The aim is to transform the lives of young people in four districts of the nation’s capital Mexico City by helping young people to change their behaviours - especially the use of tobacco, excessive consumption of alcohol, unhealthy diet and lack of physical activity.
The programme will also address other barriers to healthy living, such as pollution, and will promote education on sexual and reproductive health, gender equality and mental health issues.
(Left to right) Dr Abelardo Meneses Garcia, Director General of the National Institute of Cancerology (INCan), Sylvia Varela, Director General & President, AstraZeneca Mexico and Dr Armanda Ruiz Massieu, President of Fundación ISSSTE
In doing this it is building on the experience of using peer-educators in the very well-established YHP programmes in India and Brazil that have worked with hundreds of thousands of young people since 2010.
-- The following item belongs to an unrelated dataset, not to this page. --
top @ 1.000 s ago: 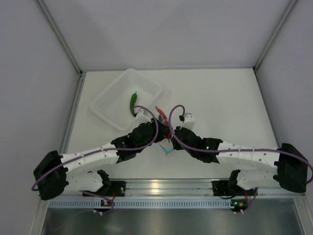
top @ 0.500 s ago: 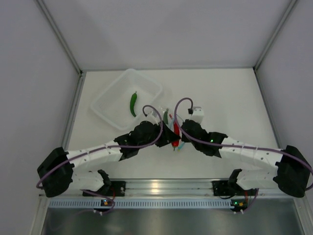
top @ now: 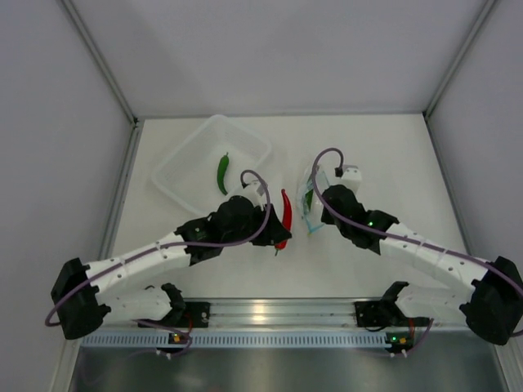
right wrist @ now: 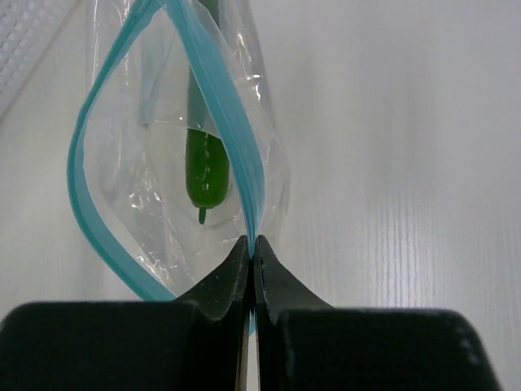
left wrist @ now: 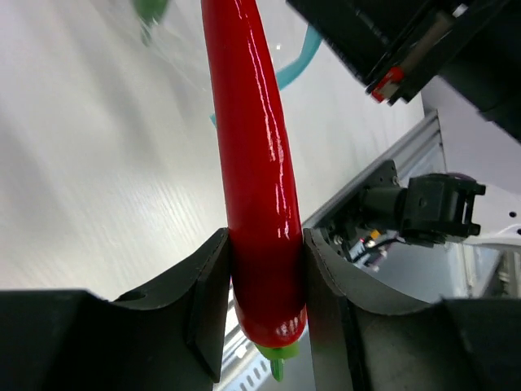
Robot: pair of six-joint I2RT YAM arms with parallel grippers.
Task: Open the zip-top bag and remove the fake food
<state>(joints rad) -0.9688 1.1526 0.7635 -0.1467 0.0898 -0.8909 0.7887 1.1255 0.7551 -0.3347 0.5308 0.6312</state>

The importance of the focus on prevention was underlined by Dr. Abelardo Meneses, General Director of the National Cancer Institute (INCan):
With prevention and research, we will be able to determine protection mechanisms and / or timely diagnosis to fulfil the commitments that led to the creation of the National Cancer Institute. Today, we reaffirm those commitments in a national context, in favour of our youth
Jose Manuel Besares Lopez, MPH YHP Scholar, & OYW Coordinating Ambassador for Central America
With 70% of premature deaths from NCDs arising from behaviours taken up in adolescence, the emphasis is on helping Mexico’s young people to take action now.
We know that helping young people make good choices in their lifestyle today may lead to better health as adults
said Chris Skopec, Executive Vice President of Project HOPE.
The Mexican Government has already shown its commitment to innovative prevention measures with consumption taxes on energy dense foods and drinks, but the challenge is immense – especially addressing youth obesity which has been rising fast.
The most important challenge for AstraZeneca and for the health system in Mexico is prevention. Our commitment is to young Mexicans so that through education, research and social programs we create a culture of prevention in the country. We want to contribute positively to new generations,
said Sylvia Varela, Country President of AstraZeneca Mexico.
The programme will reach 46,000 young people aged 10-24 directly through 27 schools and universities, and will train almost 500 peer educators and community agencies.